# Activity
Give the listing again character for character, but drop the images.

# Dataset section
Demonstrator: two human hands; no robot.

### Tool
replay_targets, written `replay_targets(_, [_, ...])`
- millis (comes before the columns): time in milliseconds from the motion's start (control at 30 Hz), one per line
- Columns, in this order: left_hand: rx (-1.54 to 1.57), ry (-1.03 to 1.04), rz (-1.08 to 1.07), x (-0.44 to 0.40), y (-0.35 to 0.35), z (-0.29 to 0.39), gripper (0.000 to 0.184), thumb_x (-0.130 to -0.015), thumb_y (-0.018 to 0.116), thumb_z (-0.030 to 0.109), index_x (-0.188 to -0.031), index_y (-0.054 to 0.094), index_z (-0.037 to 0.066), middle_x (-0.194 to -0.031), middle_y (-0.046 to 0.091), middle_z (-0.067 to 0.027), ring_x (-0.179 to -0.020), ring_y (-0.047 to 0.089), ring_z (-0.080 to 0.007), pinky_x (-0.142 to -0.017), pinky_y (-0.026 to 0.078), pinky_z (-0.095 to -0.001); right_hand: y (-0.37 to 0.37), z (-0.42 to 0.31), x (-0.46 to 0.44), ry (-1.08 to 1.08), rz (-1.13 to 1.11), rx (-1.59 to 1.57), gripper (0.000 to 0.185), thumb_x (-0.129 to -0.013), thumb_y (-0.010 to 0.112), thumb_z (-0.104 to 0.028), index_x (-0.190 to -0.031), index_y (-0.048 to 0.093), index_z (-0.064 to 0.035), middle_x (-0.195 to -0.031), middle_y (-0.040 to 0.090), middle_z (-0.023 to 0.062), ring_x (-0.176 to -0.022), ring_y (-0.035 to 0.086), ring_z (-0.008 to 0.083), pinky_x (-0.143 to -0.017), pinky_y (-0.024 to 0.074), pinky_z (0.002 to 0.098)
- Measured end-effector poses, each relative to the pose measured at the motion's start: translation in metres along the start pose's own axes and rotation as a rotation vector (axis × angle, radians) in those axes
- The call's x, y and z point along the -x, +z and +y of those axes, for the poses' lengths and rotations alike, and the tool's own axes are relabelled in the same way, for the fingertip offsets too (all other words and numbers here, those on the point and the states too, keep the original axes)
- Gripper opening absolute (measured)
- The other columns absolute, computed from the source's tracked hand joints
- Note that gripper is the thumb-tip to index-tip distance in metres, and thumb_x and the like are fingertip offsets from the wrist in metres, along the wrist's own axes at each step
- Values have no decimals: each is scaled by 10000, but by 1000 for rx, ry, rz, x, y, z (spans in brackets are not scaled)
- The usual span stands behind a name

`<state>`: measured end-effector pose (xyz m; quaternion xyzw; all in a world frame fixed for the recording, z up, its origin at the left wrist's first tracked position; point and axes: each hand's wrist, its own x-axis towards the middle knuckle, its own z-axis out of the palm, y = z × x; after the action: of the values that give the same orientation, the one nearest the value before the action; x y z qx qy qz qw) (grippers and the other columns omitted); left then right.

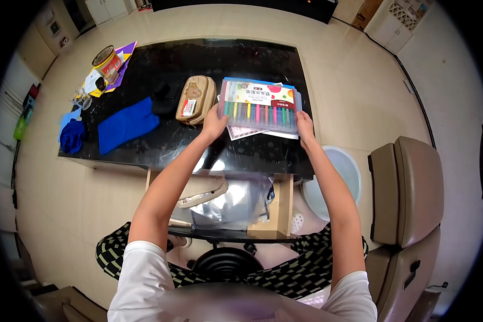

# Answer area
Demonstrator: two human hands; no robot.

### Tool
replay_targets, written `replay_targets(_, [_, ...])`
- millis (comes before the columns): time in milliseconds from the motion's start (control at 30 Hz), one per line
- Columns, in this order: left_hand: rx (-1.54 to 1.57), ry (-1.03 to 1.04), rz (-1.08 to 1.07), x (-0.44 to 0.40), y (-0.35 to 0.35), z (-0.29 to 0.39), gripper (0.000 to 0.184), thumb_x (-0.130 to -0.015), thumb_y (-0.018 to 0.116), thumb_z (-0.030 to 0.109), index_x (-0.188 to -0.031), index_y (-0.054 to 0.094), index_z (-0.037 to 0.066), middle_x (-0.194 to -0.031), middle_y (-0.046 to 0.091), middle_z (-0.067 to 0.027), ring_x (-0.179 to -0.020), ring_y (-0.047 to 0.089), ring_z (-0.080 to 0.007), pinky_x (-0.142 to -0.017), pinky_y (-0.026 to 0.078), pinky_z (-0.095 to -0.001); right_hand: y (-0.37 to 0.37), z (-0.42 to 0.31), x (-0.46 to 0.44), ry (-1.08 to 1.08), rz (-1.13 to 1.11), rx (-1.59 to 1.57), gripper (0.000 to 0.185), thumb_x (-0.129 to -0.013), thumb_y (-0.010 to 0.112), thumb_z (-0.104 to 0.028), index_x (-0.190 to -0.031), index_y (-0.048 to 0.093), index_z (-0.064 to 0.035), middle_x (-0.195 to -0.031), middle_y (-0.040 to 0.090), middle_z (-0.023 to 0.062), ring_x (-0.176 to -0.022), ring_y (-0.035 to 0.086), ring_z (-0.008 to 0.083), pinky_x (-0.143 to -0.017), pinky_y (-0.024 to 0.074), pinky_z (0.002 to 0.098)
- Measured end-effector poses, each relative to the pose measured at the motion's start: translation in metres along the start pose's own axes and rotation as a rotation vector (axis × angle, radians) in those axes
- The call's x, y and z point along the -x, +z and +y of those axes, for the poses' lengths and rotations alike, and the tool's own axes are relabelled in the same way, for the fingertip offsets too (all other words and numbers here, those on the point and the states too, keep the original axes)
- Gripper opening absolute (measured)
- The other columns absolute, computed from the source's tracked hand joints
- Note that gripper is the thumb-tip to index-tip distance in metres, and thumb_x and the like are fingertip offsets from the wrist in metres, along the wrist's own axes at each step
- Values have no decimals: each is scaled by 10000, but by 1000 for rx, ry, rz, x, y, z (spans in brackets are not scaled)
- The usual span stands behind a name

`<state>`: measured end-effector pose (xyz m; quaternion xyzw; all in a world frame fixed for the recording, z up, its origin at the left wrist's first tracked position; point and axes: each hand's wrist, its own x-axis towards the middle knuckle, its own z-axis out of the palm, y = z × x; after the action: of the values that give the same orientation, the one nearest the value before the action; x y z qx qy qz qw) (grippers and the other columns omitted); left then right.

The output above is the complete answer.